My girlfriends are no longer worried about the designer labels, the latest hair fashion, whether their shoes match the diaper bags or table manners. They don't worry about if the car is clean. They worry about if diapers are clean, if the kids are going to hurt themselves, and nap time. They concern themselves with making meals, cleaning dishes and making sure the kids are happy. There is no more quiet time or leisure time in their schedules. They are lax in so many areas but are really concerned about really basic things that I never even stop to think about.

After this trip, I am still not sure that raising kids are for me. My best friend's husband says my maternal instincts are really good, but I think it was all the nanny jobs I had in high school and college. I cannot listen to a kid cry and not do something to make the crying stop. I thought I would be relieved to get away from the constant overwhelming noise and activity and in some ways I am but in a lot of ways, I am not. Their kids are seriously great fun and full of life. There is something you get being around a kid a lot that you can't get in any other way. They want to please, they are easily amused, and they are full of ideas. They are most of the things adults wished they wouldn't have lost somewhere along the way.

During my nap today, I dreamt about Ben, the baby in the photo below. Ben and I spent a lot of time together. I miss him. I miss my friends. Their kids are incredible even if they are incredibly overwhelming. (Four boys and one girl probably doesn't help either.) I think being a mom is the hardest, most unappreciated job ever. It requires so much more than my job. My life is still very much about me, even though I give chunks of it away to my husband, the teens I mentor and my clients. I still get my hair done every six weeks. I get pedicures. I get my eyebrows waxed. I go shopping. I spend a minimal amount of time in my house. My dogs are the most demanding relationship I have because they have to eat on their time schedule.

I am going to stop rambling now. I think motherhood is rival to the demands of being a Marine and has a much longer tour of duty. I would have rung the bell already.

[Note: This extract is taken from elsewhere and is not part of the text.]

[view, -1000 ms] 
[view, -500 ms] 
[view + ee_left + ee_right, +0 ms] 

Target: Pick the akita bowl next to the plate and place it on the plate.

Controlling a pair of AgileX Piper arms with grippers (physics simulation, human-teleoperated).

Me & my best friend. Posted by Hello


The three amigos in Colorado! Posted by Hello


The baby- I really miss the little guy and kissing those cheeks!
 Posted by Hello


The middle child.  Posted by Hello


The oldest kid. (See why I miss them?) Posted by Hello

Friday, June 03, 2005

It's Almost Midnight

It's almost midnight and I am sorta drunk blogging. I haven't even checked my email in 3 days yet I am writing you peeps to say hi.

Everything is fine. We went to the dueling piano bar tonight that Star talked about. We had fun. I had fun after the second drink. Thought I might have saw Star as I was walking in. Short blonde with brown eyes- just got a few second glance but she was staring at me like she knew me and it was in front of a place Star has been so I thought it might be her. Dunno.

So, beotch actually went out of her way to apologize and is no longer a beotch. In fact, she is very much like she was our freshman year of college when we were basically best friends. She said she was sorry and cried and everything. I love her. I always have which is why I wanted to hate her for so long even though at the same time I wanted to forgive her. So I can finally forgive her and we really have had a nice time and it makes me want to cry because we missed so many years together. :o( She has wanted to say sorry for five years. I have wanted to forgive her for about three. So stupid.

My bestfriend whom I came to visit is stressed with her three boys all four years old and younger. It makes me sad to see my friend worn so thin. She gives everything to her three precious boys and the husband wants everything else.